Reproduce the top of the data verbatim, through and including the line that contains "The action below".

########################################

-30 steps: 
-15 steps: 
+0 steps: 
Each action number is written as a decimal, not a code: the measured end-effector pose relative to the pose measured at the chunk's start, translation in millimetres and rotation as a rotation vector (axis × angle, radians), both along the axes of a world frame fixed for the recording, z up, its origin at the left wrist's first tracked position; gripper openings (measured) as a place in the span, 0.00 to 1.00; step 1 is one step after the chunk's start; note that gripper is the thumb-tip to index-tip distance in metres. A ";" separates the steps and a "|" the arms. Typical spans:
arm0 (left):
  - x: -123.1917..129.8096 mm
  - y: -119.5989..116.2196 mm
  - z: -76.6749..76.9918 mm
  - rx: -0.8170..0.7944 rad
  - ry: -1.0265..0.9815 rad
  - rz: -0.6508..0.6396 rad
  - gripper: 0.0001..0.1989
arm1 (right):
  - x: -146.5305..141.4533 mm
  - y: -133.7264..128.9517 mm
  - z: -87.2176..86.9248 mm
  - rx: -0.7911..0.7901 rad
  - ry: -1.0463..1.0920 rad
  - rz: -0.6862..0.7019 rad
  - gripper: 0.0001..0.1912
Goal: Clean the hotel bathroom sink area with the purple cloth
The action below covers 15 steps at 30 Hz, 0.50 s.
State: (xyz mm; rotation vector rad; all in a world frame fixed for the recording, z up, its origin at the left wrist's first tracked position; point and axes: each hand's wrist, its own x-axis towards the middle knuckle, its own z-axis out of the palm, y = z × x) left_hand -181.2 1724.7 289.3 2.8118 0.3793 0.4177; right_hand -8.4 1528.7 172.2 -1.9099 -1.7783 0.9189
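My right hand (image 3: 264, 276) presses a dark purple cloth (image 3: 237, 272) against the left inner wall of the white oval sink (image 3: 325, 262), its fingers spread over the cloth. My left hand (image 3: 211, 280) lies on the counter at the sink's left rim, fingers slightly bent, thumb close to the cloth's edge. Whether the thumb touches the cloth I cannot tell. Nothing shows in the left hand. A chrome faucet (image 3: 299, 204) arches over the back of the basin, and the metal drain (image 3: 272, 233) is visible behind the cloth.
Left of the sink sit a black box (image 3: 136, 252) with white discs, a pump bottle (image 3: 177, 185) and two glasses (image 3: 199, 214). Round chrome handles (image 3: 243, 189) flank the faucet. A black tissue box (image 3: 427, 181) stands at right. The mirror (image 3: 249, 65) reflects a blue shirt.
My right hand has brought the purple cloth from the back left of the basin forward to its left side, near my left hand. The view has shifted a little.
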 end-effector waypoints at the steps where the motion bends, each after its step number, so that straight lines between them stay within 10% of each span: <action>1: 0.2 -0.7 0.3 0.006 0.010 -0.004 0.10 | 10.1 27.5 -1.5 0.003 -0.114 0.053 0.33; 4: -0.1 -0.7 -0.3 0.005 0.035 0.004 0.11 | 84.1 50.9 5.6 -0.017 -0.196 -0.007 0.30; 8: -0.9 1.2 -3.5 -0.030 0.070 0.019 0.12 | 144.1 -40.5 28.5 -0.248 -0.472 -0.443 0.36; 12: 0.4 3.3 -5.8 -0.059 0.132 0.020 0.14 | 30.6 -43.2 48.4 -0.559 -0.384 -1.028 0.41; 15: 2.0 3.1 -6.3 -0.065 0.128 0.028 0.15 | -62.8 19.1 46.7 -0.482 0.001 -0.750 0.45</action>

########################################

◆ SOLUTION TO THIS PROBLEM ◆
-30 steps: 
-15 steps: 
+0 steps: 
Each action number is written as a decimal, not a code: the measured end-effector pose relative to the pose measured at the chunk's start, translation in millimetres and rotation as a rotation vector (axis × angle, radians), both along the axes of a world frame fixed for the recording, z up, its origin at the left wrist's first tracked position; gripper openings (measured) as a place in the span, 0.00 to 1.00; step 1 is one step after the chunk's start; note that gripper is the thumb-tip to index-tip distance in metres. A ";" separates the steps and a "|" the arms. Typical spans:
arm0 (left):
  - x: -123.1917..129.8096 mm
  - y: -119.5989..116.2196 mm
  - z: -76.6749..76.9918 mm
  - rx: -0.8170..0.7944 rad
  - ry: -1.0265..0.9815 rad
  - rz: -0.6508..0.6396 rad
  - gripper: 0.0001..0.1989
arm1 (right):
  - x: -146.5305..141.4533 mm
  - y: -133.7264..128.9517 mm
  - z: -87.2176..86.9248 mm
  - rx: -0.7911..0.7901 rad
  - ry: -1.0463..1.0920 rad
  - rz: -0.6862..0.7019 rad
  - gripper: 0.0001..0.1912
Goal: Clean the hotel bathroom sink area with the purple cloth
The action below covers 15 steps at 30 Hz, 0.50 s.

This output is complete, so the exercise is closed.